To try to define Universalism as being focused primarily upon a Platonic ideal of human charity and goodwill toward one another, without affirming as the source of that focus a personal deity who will forgive our own (and everyone else's) human sinfulness in the afterlife, is indeed a reinterpretation of what the original Universalists believed. It may be a useful reinterpretation for our present time and cosmology, but it is a significant revision nevertheless.
I would agree with you and McKeeman to the extent that in Universalist theology our fate in the afterlife is only a secondary logical inference that follows from the foundational premise of the loving nature of God, rather than a foundational premise in its own right. However, I don't think it's quite accurate to say as McKeeman does that "Universalism is NOT faith in the inevitability of heaven". That faith is, or at least originally was, an essential part of the Universalist belief system, and strictly speaking, a belief system that omits it is not the entire Universalist package.
"Well, in its original formulation, I think it was both.

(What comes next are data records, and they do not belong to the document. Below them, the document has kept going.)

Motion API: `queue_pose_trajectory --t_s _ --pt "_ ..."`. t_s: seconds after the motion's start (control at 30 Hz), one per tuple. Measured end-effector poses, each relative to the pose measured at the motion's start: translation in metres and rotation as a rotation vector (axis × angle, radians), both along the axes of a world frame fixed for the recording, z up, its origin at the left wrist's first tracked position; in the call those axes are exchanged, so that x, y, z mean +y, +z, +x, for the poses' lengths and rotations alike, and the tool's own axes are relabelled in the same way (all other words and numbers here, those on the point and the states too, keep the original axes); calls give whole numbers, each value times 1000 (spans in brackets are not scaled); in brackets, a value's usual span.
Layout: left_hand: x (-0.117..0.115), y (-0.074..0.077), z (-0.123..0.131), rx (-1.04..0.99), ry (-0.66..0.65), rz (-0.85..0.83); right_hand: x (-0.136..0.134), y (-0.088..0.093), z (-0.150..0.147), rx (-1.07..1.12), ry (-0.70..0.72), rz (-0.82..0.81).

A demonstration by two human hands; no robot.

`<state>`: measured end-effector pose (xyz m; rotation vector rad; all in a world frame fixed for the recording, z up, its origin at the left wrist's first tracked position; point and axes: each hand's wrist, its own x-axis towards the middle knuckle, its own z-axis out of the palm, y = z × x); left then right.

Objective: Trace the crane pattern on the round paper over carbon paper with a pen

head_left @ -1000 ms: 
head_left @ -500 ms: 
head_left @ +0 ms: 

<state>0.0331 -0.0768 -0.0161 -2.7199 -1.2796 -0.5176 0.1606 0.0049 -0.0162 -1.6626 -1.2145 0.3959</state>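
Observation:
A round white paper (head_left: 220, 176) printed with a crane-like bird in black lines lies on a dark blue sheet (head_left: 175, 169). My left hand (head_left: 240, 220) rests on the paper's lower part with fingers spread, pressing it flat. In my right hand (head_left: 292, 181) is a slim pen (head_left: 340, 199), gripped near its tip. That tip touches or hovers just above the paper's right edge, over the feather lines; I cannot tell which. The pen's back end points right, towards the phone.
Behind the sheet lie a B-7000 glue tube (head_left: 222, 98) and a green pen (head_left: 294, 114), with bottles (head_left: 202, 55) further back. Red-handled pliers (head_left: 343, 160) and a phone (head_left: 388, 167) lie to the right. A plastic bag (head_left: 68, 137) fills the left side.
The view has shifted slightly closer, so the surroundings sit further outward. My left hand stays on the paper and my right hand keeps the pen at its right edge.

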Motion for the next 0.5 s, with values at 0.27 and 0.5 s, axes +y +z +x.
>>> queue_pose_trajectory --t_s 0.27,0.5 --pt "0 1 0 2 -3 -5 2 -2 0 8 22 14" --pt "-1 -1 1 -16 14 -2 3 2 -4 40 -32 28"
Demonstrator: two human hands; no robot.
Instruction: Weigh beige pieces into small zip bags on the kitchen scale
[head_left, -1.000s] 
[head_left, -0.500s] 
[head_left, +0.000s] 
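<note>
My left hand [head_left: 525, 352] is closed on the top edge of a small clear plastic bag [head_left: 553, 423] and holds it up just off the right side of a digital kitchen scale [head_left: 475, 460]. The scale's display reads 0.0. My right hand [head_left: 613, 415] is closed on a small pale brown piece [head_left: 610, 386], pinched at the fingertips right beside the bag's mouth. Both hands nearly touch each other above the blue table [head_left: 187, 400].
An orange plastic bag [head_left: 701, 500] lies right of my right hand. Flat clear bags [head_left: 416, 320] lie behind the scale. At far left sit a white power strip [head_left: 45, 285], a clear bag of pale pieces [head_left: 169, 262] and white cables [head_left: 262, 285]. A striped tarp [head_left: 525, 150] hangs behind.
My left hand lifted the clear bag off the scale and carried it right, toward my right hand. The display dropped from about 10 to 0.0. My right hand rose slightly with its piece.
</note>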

And it was not "love" in the abstract, but the love of a sentient, theistic, transcendent Creator-Redeemer-God for his errant creatures. The more abstract description of a Universalism that does not necessarily depend on God as the source of all love is a reinterpretation."
Fausto, the abstraction may've been expressed as you say, but the expression may've still been a metaphor. I'm increasingly fascinated with the notion that beliefs which are called "literal" are often metaphorical, but the people who espouse them don't have the language to clarify that. I see it whenever I meet a great-hearted soul who says things about their belief that just sounds like nonsense to me, and yet these people are kind and sharing and have all the virtues I could want for myself.
Here in the southwest, I meet a lot of Mormons like that. Maybe every faith that survives has people like that, people who use the faith as a way to explain goodness and don't worry about the parts that don't fit. Another fine example are Catholics who love their Chruch and simply ignore the Pope when they disagree, Papal infallibility or no.